Of the lines below, write out exactly those from the line with "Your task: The" through the line with "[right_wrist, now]", both included, and skip the rest.

*** RECORDS FOR THE EXERCISE Section Begins ***

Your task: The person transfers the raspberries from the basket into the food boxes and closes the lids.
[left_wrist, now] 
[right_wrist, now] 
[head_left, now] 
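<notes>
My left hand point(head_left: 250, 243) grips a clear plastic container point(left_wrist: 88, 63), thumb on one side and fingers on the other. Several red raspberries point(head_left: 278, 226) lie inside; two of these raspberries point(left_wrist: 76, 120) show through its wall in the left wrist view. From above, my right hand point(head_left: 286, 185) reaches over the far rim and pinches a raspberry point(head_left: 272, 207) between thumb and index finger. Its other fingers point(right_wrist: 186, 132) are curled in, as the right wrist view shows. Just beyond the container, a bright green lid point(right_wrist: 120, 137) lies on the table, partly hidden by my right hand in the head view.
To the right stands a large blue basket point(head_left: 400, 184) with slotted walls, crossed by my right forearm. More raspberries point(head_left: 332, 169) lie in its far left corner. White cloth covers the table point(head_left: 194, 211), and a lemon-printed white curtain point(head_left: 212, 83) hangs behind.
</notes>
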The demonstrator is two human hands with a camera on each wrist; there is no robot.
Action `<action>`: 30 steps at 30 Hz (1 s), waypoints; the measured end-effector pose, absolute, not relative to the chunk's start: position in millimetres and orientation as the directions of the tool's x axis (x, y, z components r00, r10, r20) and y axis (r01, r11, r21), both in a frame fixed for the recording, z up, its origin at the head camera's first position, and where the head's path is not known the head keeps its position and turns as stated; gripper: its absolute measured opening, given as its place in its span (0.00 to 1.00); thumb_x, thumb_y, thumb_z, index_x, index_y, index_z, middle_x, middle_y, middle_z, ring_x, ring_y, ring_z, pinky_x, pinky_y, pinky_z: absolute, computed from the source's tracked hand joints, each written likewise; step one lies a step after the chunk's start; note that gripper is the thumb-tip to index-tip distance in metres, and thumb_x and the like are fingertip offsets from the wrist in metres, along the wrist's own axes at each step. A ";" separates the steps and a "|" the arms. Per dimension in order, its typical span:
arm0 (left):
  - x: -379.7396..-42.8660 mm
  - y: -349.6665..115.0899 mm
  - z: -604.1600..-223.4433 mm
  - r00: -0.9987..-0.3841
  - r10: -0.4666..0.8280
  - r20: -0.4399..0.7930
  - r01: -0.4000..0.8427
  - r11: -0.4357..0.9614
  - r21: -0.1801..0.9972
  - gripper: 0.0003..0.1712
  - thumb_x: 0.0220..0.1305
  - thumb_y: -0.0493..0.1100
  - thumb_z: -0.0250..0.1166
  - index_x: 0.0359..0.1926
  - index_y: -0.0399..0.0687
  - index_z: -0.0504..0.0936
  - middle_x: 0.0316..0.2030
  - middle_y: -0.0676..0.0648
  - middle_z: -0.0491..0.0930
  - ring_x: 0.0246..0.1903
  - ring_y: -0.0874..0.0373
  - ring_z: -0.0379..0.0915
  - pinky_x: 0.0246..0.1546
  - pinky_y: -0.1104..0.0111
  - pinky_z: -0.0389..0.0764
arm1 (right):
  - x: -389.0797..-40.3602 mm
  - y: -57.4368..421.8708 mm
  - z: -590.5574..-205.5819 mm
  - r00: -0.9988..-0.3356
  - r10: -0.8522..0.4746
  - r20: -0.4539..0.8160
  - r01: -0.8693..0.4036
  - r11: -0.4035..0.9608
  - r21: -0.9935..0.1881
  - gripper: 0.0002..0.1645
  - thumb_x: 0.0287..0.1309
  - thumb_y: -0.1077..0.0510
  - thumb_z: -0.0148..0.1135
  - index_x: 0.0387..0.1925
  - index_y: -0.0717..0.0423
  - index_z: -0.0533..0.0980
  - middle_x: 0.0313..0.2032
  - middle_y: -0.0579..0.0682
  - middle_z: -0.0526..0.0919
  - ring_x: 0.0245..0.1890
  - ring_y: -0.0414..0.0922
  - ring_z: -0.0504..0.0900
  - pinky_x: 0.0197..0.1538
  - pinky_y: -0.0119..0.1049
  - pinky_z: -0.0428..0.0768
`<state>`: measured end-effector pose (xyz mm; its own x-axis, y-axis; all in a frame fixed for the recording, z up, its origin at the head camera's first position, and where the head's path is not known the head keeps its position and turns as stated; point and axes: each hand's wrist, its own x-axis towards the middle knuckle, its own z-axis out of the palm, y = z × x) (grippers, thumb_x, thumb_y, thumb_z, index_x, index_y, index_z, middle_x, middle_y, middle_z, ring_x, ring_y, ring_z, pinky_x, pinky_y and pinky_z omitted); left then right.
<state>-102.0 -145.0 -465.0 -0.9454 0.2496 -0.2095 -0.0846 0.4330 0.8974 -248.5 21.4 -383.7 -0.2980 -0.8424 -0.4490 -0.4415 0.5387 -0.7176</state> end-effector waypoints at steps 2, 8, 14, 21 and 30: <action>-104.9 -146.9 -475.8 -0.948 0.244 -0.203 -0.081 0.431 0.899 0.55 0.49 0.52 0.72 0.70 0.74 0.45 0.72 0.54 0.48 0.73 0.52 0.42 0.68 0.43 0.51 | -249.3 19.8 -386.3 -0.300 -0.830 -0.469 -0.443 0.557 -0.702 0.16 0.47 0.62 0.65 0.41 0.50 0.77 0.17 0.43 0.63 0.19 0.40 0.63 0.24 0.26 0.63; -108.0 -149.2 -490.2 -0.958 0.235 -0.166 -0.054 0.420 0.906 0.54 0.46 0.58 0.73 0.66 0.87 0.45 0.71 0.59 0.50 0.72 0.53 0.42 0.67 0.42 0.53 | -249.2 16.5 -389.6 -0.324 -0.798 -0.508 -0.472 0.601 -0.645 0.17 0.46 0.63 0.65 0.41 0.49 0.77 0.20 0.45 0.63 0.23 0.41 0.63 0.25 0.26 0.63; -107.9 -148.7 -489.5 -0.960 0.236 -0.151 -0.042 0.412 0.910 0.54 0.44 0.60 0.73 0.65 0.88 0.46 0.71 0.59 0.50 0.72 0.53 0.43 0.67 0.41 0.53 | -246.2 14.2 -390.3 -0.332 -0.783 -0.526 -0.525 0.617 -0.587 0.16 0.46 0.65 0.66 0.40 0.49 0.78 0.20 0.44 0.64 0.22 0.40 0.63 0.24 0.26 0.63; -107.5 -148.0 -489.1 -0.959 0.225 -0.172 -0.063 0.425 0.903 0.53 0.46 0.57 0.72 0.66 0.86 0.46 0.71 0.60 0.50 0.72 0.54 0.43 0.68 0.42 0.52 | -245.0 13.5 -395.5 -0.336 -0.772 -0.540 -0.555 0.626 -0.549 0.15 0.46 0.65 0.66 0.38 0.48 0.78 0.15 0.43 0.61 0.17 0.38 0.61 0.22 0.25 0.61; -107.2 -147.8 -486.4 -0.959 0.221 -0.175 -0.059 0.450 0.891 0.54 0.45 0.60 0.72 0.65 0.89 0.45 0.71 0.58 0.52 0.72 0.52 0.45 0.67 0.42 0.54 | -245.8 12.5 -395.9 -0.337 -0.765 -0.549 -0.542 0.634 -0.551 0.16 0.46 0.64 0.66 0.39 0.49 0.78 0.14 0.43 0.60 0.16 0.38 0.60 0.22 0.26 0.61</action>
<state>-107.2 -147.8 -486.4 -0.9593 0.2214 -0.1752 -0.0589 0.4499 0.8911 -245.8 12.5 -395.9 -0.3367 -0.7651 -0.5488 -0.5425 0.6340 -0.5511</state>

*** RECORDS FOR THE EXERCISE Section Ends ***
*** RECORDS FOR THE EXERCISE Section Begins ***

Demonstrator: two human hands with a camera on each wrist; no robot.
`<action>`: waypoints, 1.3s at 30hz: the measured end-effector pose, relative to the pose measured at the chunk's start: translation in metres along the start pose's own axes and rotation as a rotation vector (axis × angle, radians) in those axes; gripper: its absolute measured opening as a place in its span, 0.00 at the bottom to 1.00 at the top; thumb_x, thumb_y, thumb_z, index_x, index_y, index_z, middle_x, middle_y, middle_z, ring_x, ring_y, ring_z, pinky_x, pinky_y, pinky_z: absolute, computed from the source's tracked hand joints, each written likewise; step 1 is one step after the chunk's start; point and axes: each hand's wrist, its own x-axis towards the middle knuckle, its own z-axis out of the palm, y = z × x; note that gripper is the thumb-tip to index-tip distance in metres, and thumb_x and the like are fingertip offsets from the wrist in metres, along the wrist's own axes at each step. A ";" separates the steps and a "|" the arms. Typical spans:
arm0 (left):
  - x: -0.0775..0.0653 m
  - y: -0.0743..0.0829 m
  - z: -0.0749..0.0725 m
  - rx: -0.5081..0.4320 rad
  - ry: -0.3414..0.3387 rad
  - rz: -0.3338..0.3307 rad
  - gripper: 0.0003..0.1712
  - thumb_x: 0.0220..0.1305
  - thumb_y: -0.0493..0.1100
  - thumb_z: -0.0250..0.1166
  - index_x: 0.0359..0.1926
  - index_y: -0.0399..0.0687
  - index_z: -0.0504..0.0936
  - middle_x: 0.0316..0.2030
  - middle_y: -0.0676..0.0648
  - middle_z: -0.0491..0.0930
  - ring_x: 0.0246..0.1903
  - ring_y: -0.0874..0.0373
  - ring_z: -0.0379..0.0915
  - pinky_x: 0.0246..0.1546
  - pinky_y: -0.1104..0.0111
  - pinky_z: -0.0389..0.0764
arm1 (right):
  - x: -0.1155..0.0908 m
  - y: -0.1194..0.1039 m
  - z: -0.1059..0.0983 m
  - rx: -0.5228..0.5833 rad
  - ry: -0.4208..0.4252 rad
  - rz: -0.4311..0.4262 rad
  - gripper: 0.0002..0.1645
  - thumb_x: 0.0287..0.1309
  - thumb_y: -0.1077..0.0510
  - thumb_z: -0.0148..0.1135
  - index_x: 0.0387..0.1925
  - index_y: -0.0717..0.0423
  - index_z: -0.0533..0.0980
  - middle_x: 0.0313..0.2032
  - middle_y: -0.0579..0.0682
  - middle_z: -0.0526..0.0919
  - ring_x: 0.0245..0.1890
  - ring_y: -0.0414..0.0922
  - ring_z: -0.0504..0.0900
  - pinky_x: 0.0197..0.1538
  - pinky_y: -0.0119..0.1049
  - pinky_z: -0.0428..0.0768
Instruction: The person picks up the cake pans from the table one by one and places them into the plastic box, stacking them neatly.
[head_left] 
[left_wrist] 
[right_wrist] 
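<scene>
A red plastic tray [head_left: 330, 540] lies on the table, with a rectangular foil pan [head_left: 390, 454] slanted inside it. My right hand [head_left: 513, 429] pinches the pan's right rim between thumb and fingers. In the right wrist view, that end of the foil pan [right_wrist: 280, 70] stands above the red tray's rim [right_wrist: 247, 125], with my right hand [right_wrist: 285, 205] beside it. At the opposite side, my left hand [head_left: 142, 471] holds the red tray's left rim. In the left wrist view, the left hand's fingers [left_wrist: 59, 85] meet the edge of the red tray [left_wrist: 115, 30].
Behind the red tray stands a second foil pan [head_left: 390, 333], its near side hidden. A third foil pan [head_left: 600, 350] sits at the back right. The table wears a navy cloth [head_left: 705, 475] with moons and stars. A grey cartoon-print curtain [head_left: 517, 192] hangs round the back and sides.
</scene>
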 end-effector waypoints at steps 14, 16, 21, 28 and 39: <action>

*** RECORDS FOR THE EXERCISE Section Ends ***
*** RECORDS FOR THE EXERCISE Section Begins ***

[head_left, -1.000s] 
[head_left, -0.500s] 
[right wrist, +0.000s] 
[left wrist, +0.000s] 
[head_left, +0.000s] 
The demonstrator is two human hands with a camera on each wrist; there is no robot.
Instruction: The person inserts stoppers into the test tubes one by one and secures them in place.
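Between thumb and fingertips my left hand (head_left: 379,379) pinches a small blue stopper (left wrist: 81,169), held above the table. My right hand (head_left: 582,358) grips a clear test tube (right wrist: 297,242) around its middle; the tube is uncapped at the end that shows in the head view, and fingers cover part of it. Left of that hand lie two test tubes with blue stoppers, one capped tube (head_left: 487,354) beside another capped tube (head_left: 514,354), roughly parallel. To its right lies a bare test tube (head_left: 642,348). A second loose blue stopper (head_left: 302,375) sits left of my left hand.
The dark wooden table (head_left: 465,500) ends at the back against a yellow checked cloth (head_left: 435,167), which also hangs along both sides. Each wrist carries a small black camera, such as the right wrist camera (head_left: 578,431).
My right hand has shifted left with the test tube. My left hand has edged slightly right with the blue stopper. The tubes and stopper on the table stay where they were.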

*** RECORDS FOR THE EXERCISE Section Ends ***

* **EXERCISE RESULT**:
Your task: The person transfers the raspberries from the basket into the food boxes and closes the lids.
[left_wrist, now] 
[right_wrist, now] 

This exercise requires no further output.